TASK TO CARRY OUT: Write the data out again so that it matches word for word.
---------------
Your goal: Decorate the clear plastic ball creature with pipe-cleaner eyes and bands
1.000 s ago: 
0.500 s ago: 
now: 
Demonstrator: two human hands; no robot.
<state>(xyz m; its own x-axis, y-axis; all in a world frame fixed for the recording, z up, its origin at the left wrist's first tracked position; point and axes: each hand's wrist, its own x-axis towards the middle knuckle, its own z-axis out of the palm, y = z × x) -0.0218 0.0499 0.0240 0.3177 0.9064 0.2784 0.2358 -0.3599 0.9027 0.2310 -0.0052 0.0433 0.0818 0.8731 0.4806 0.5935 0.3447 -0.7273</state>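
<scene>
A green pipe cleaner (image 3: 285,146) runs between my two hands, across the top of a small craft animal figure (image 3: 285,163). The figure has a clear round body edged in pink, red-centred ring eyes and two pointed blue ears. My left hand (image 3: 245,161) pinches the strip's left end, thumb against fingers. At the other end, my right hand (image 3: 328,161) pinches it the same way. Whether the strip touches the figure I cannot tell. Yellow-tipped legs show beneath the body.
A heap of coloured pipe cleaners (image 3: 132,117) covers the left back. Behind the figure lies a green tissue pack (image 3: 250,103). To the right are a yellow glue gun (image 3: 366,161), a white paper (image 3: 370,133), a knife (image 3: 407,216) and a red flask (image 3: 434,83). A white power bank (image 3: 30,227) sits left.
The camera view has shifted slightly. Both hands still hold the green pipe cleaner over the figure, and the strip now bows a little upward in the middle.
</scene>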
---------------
ANSWER FOR THE TASK:
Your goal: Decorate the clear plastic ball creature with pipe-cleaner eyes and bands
1.000 s ago: 
0.500 s ago: 
now: 
Demonstrator: two human hands; no robot.
<state>(xyz m; its own x-axis, y-axis; all in a world frame fixed for the recording, z up, its origin at the left wrist's first tracked position; point and axes: each hand's wrist, its own x-axis towards the middle knuckle, its own z-axis out of the palm, y = z × x) -0.0218 0.0499 0.0240 0.3177 0.9064 0.2784 0.2358 -0.3599 0.9027 0.2310 -0.0052 0.0433 0.0818 0.8731 0.4806 0.5935 0.3447 -0.7273</state>
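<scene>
A green pipe cleaner (image 3: 285,146) runs between my two hands, across the top of a small craft animal figure (image 3: 285,163). The figure has a clear round body edged in pink, red-centred ring eyes and two pointed blue ears. My left hand (image 3: 245,161) pinches the strip's left end, thumb against fingers. At the other end, my right hand (image 3: 328,161) pinches it the same way. Whether the strip touches the figure I cannot tell. Yellow-tipped legs show beneath the body.
A heap of coloured pipe cleaners (image 3: 132,117) covers the left back. Behind the figure lies a green tissue pack (image 3: 250,103). To the right are a yellow glue gun (image 3: 366,161), a white paper (image 3: 370,133), a knife (image 3: 407,216) and a red flask (image 3: 434,83). A white power bank (image 3: 30,227) sits left.
The camera view has shifted slightly. Both hands still hold the green pipe cleaner over the figure, and the strip now bows a little upward in the middle.
</scene>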

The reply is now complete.